Multiple Layers of Complexity in O-Glycosylation Illustrated With the Urinary Glycoproteome

Mol Cell Proteomics. 2022 Dec;21(12):100439. doi: 10.1016/j.mcpro.2022.100439. Epub 2022 Nov 9.

Abstract

While N-glycopeptides are relatively easy to characterize, O-glycosylation analysis is more complex. In this article, we illustrate the multiple layers of O-glycopeptide characterization that make this task so challenging. We believe our carefully curated dataset represents perhaps the largest intact human glycopeptide mixture derived from individuals, not from cell lines. The samples were collected from healthy individuals, patients with superficial or advanced bladder cancer (three of each group), and a single bladder inflammation patient. The data were scrutinized manually and interpreted using three different search engines: Byonic, Protein Prospector, and O-Pair, and the tool MS-Filter. Despite all the recent advances, reliable automatic O-glycopeptide assignment has not been solved yet. Our data reveal such diversity of site-specific O-glycosylation that has not been presented before.
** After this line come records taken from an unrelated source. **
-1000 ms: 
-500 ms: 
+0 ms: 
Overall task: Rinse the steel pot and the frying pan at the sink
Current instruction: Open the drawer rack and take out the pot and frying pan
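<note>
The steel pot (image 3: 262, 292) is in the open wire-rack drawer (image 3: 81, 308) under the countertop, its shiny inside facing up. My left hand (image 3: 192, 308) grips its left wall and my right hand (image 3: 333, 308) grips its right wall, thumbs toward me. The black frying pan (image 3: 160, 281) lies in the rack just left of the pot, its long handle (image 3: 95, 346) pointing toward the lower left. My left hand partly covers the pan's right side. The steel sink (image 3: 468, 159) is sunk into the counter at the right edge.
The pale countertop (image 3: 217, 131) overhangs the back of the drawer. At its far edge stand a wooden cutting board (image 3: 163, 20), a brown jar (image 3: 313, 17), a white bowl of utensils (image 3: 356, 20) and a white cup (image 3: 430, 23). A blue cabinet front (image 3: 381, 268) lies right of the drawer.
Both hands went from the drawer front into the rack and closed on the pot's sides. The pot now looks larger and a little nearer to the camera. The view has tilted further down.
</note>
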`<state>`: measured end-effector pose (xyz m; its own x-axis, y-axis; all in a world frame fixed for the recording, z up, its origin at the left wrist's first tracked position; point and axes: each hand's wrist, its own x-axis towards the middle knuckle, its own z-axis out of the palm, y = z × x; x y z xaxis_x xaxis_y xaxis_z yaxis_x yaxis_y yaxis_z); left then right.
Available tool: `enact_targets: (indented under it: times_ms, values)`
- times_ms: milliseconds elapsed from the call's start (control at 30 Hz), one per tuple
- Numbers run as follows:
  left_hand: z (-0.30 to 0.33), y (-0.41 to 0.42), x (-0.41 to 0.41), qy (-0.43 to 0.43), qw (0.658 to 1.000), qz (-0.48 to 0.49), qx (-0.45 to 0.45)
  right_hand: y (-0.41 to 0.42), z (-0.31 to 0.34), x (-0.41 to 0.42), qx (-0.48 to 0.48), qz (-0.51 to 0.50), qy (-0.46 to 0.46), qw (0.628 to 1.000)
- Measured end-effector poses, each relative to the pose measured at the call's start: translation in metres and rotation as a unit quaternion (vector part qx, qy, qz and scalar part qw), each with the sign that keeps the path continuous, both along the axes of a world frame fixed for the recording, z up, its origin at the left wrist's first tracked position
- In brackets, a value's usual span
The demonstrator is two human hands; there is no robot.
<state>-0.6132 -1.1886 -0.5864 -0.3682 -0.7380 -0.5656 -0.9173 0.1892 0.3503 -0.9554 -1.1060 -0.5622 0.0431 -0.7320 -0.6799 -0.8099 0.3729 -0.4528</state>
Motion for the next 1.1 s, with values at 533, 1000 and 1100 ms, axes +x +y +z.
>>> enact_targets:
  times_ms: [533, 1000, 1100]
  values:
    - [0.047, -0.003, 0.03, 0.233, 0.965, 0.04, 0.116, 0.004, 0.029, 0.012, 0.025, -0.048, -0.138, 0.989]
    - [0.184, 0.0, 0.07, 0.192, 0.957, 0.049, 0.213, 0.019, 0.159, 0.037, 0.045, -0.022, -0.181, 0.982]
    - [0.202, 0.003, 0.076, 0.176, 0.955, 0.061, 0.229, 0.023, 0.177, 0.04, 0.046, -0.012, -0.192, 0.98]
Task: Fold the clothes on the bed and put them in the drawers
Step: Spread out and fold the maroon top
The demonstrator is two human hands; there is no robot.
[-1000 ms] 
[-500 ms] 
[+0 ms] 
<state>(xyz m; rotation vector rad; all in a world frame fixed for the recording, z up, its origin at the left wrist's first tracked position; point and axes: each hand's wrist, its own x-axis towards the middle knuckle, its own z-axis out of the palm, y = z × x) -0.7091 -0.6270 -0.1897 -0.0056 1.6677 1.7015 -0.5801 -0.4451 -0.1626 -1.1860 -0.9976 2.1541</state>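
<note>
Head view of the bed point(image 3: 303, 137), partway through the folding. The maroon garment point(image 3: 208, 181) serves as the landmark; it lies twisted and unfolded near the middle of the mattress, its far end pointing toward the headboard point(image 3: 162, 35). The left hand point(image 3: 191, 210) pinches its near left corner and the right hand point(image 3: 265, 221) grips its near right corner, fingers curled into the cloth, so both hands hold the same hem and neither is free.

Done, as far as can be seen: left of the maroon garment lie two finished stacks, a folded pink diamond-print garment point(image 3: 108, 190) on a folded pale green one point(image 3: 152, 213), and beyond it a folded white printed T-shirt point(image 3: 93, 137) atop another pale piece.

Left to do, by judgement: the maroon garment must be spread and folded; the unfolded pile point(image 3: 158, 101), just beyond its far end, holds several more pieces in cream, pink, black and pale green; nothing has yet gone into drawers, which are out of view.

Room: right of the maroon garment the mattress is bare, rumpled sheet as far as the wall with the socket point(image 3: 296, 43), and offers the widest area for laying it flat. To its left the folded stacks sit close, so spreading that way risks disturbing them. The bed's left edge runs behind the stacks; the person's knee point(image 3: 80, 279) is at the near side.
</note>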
In addition to the potential biological implications, this dataset should be a valuable resource for software developers in the same way as some of our previously released data has been used in the development of O-Pair and O-Glycoproteome Analyzer. Based on the manual evaluation of the performance of the existing tools with our data, we lined up a series of recommendations that if implemented could significantly improve the reliability of glycopeptide assignments.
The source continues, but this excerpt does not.